Não é demais recordar que advocacia é uma profissão nobre e o advogado indispensável à administração da Justiça, segundo dispõe o art. 133, da Constituição Federal.

Para tanto, importante que os advogados mantenham conduta compatível com a magnitude da profissão e procedam de forma que os torne merecedores de respeito e que contribuam para o prestígio da classe (art. 31 do Estatuto da OAB). Por outro lado, eventuais excessos violentos também não são aceitáveis.

Seja como for, a OAB - Subseção de Novo Hamburgo permanecerá atenta aos desdobramentos desse incidente lamentável, sem se descuidar de desenvolver seu trabalho em favor da advocacia e da cidadania, pautada por princípios éticos e morais, conforme determina seu Estatuto, instituído pela Lei Federal nº. 8.906/94”.

Nota da redação

Matéria atualizada em 14.11.2016, às 9 h., para corrigir erro material no nome da autora.


Comentários

Renan Abreu - Advogado 15.11.18 | 10:09:06

Lamentável a manifestação da OABNh que compactua com o desrespeito à advogada, tratada com infâmia e intimidação pelos agentes públicos, filmada sem sua autorização, sendo os vídeos divulgados na internet com a pretensão única de denegrir sua imagem e submetê-la à humilhação perante a sociedade, atos estes, com dano imensurável ao ulterior exercício de sua profissão.

Ana Lúcia Tricate - Advogada 14.11.18 | 12:36:16

Repudiável a atitude desta advogada que, mesmo errada, achou que podia dar "carteiraço" nas autoridades policiais. Os excessos ocorridos no evento foram motivados pelas atitudes imorais e incoerentes da própria advogada. Se tivesse ficado quieta e assumido o erro ao ser pega na blitz, os desdobramentos não teriam ocorrido desta forma. A OAB-NH deveria promover processo ético disciplinar contra esta advogada, por ter envolvido o órgão de classe no episódio. Vergonha!

Gilberto Pereira - Multifuncional 14.11.18 | 10:25:14

Vergonhosa a atitude dessa advogada. Deveria sofrer uma sanção pesada por parte da OAB. Infelizmente, ao invés de darem o exemplo para reconstruirmos um país decente,algumas pessoas se sujam num mar de lamas. Dra. Carolina, retire seu processo e faça um pedido publico de desculpas, à sociedade.

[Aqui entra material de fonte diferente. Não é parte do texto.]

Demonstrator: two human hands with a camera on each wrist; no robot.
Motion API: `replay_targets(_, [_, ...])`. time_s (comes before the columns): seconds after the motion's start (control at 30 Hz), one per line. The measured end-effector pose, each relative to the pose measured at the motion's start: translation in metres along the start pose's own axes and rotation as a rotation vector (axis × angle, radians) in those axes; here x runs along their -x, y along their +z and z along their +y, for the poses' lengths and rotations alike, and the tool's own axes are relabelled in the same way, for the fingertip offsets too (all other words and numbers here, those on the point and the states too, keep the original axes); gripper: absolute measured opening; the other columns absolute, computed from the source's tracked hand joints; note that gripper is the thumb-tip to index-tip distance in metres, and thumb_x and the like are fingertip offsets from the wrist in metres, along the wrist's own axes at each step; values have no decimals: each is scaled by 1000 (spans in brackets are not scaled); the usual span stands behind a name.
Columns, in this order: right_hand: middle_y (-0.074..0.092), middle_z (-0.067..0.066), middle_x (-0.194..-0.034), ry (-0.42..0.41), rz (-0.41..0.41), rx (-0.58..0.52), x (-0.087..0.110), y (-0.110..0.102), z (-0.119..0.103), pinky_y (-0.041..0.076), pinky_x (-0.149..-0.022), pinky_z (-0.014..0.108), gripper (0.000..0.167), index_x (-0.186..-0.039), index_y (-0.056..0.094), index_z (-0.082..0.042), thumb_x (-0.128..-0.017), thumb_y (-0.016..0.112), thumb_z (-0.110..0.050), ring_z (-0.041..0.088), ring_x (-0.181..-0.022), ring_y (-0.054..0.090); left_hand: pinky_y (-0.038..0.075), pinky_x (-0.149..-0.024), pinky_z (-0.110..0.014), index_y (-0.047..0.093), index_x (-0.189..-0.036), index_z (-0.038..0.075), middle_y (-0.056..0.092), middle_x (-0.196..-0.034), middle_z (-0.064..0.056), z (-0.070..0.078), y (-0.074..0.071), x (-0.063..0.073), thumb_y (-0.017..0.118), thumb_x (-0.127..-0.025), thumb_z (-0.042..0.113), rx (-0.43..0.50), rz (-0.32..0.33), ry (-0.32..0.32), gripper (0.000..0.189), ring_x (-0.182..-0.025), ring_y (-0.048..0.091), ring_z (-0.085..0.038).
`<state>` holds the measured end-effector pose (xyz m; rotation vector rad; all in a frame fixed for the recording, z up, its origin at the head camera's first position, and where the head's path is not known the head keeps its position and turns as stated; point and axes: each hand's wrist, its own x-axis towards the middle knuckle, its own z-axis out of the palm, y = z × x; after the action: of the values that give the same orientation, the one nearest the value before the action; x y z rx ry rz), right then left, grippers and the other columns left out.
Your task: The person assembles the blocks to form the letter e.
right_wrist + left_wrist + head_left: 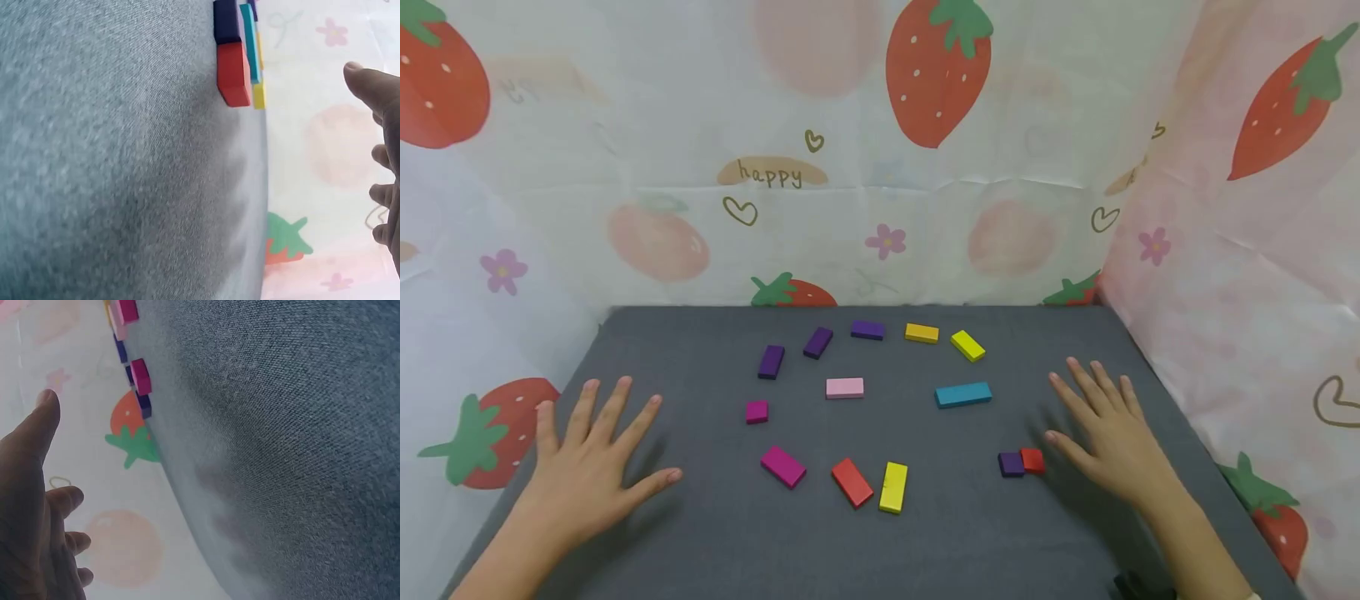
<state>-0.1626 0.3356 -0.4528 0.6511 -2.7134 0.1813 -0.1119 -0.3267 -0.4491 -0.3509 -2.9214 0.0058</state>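
My left hand [587, 467] hovers over the left side of the grey cloth, fingers spread and holding nothing. On the right, my right hand [1108, 437] is likewise spread above the cloth. Nearest to its thumb are a small red block [1032, 461] and a dark purple block [1011, 465], side by side. A blue block [963, 395] lies farther in. Toward the left hand are a small magenta block [757, 412] and a longer magenta block [783, 467]. A pink block [845, 388] lies near the middle, with an orange-red block [852, 483] and a yellow block [893, 487] in front.
Along the back of the grey cloth [940, 542] run several purple blocks [867, 330], an orange block [922, 333] and another yellow block [967, 346]. A strawberry-print curtain [865, 108] stands behind and at both sides. A black object [1138, 586] shows at the bottom right.
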Motion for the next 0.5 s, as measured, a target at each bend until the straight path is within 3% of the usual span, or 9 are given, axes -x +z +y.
replay_targets(0.5, [28, 12, -168, -33, 12, 58, -16, 3, -11, -3, -124, 60, 80, -159, 38, -20, -93, 70, -49, 36, -158, 9, -22, -112, -70, 29, -163, 22, 11, -171, -19, 18, 4, -22, 57, -87, 78, 17, 12, 56, 98, -156, -16, -40])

Joao Fernando Sperotto - Aposentado 13.11.18 | 17:05:31

A concessão de AJG para alguém que tem um curso superior... em tese a autora tem condições financeiras para bancar as custas de tal processo. Por outro lado, a advogada em questão estar estimando o valor da causa em R$1,5 milhões, demonstra a força que tem. O corporativismo da classe falou mais alto.

Lincon Davi Reinert - Advogado 13.11.18 | 15:26:54

Doutora(s)... Assuma (m) os seus erros... e deixem de mimimi. O problema da viralização nao foi sobre a chapa e sim a forma que as mesmas se portaram, sendo advogadas, estando elas erradas.

Flavio Da Rosa - Aposentado 13.11.18 | 10:55:25

Advocacia é uma profissão nobre? Que seus membros a respeitem! Fake News? A mulher estava na maior alcoolemia, foi pega na blitz, quer o quê? O que a nobre advogada tem a mais para ter essa privacidade?